TASK REQUIREMENTS:
Could every line below be transcribed exactly, with the pictures dropped?

##### DATASET EXCERPT #####

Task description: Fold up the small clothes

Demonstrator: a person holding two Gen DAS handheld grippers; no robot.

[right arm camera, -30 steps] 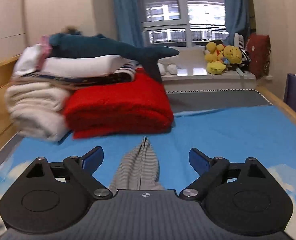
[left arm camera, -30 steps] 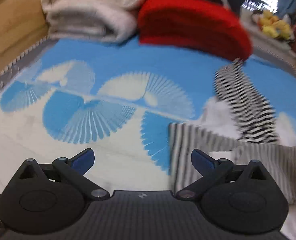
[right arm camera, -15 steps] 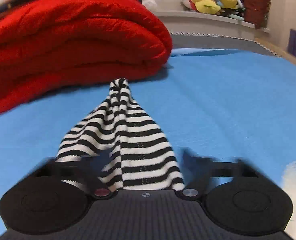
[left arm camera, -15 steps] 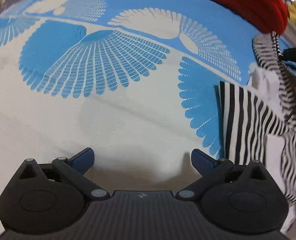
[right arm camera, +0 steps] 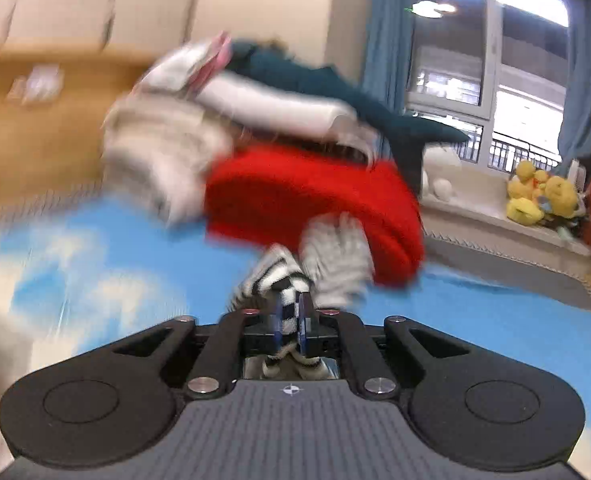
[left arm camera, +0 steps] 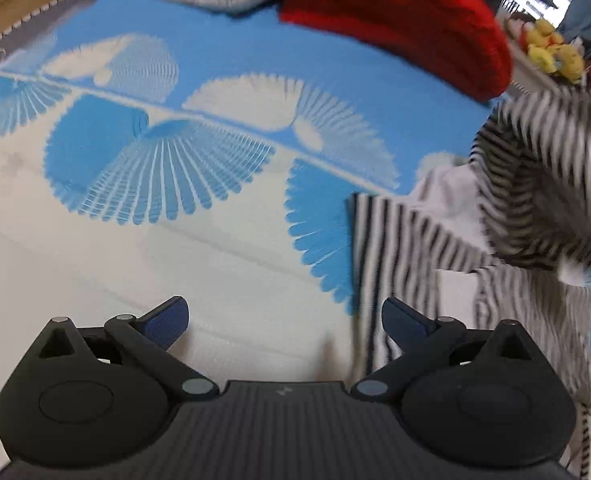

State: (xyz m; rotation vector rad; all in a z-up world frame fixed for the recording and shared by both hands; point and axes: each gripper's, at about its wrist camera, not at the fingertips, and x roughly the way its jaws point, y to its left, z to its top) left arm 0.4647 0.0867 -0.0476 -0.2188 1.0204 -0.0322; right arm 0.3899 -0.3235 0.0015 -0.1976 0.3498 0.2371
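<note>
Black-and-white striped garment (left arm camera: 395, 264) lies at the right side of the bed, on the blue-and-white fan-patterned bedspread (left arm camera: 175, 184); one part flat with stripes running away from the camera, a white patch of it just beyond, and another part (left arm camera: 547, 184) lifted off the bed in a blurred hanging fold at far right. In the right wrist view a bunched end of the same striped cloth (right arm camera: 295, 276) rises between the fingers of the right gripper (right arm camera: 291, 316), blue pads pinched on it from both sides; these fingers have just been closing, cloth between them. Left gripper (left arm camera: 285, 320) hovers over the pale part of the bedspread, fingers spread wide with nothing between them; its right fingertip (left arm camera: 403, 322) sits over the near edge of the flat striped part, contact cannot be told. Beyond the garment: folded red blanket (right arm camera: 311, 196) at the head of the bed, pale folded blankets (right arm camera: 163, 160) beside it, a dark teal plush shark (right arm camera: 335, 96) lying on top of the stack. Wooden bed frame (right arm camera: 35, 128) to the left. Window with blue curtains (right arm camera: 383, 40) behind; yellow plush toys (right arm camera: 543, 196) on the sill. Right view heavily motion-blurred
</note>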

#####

EXERCISE SOLUTION:
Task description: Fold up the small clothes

Demonstrator: a person holding two Gen DAS handheld grippers; no robot.

[right arm camera, -30 steps] 
[left arm camera, -30 steps] 
[right arm camera, -15 steps] 
[left arm camera, -15 steps] 
[right arm camera, +0 steps] 
[left arm camera, +0 steps] 

State: (xyz m; rotation vector rad; all in a z-up world frame fixed for the recording and shared by both hands; point and axes: each gripper's, at about its wrist camera, not at the fingertips, and x roughly the way its jaws point, y to its left, z to its top) left arm 0.4647 0.0867 -0.0476 -0.2188 1.0204 -0.0322; right arm 0.3899 -0.3235 0.0015 -0.1976 0.3498 0.2371
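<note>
Black-and-white striped garment (left arm camera: 395, 264) lies at the right side of the bed, on the blue-and-white fan-patterned bedspread (left arm camera: 175, 184); one part flat with stripes running away from the camera, a white patch of it just beyond, and another part (left arm camera: 547, 184) lifted off the bed in a blurred hanging fold at far right. In the right wrist view a bunched end of the same striped cloth (right arm camera: 295, 276) rises between the fingers of the right gripper (right arm camera: 291, 316), blue pads pinched on it from both sides; these fingers have just been closing, cloth between them. Left gripper (left arm camera: 285, 320) hovers over the pale part of the bedspread, fingers spread wide with nothing between them; its right fingertip (left arm camera: 403, 322) sits over the near edge of the flat striped part, contact cannot be told. Beyond the garment: folded red blanket (right arm camera: 311, 196) at the head of the bed, pale folded blankets (right arm camera: 163, 160) beside it, a dark teal plush shark (right arm camera: 335, 96) lying on top of the stack. Wooden bed frame (right arm camera: 35, 128) to the left. Window with blue curtains (right arm camera: 383, 40) behind; yellow plush toys (right arm camera: 543, 196) on the sill. Right view heavily motion-blurred
</note>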

This exercise has now been finished.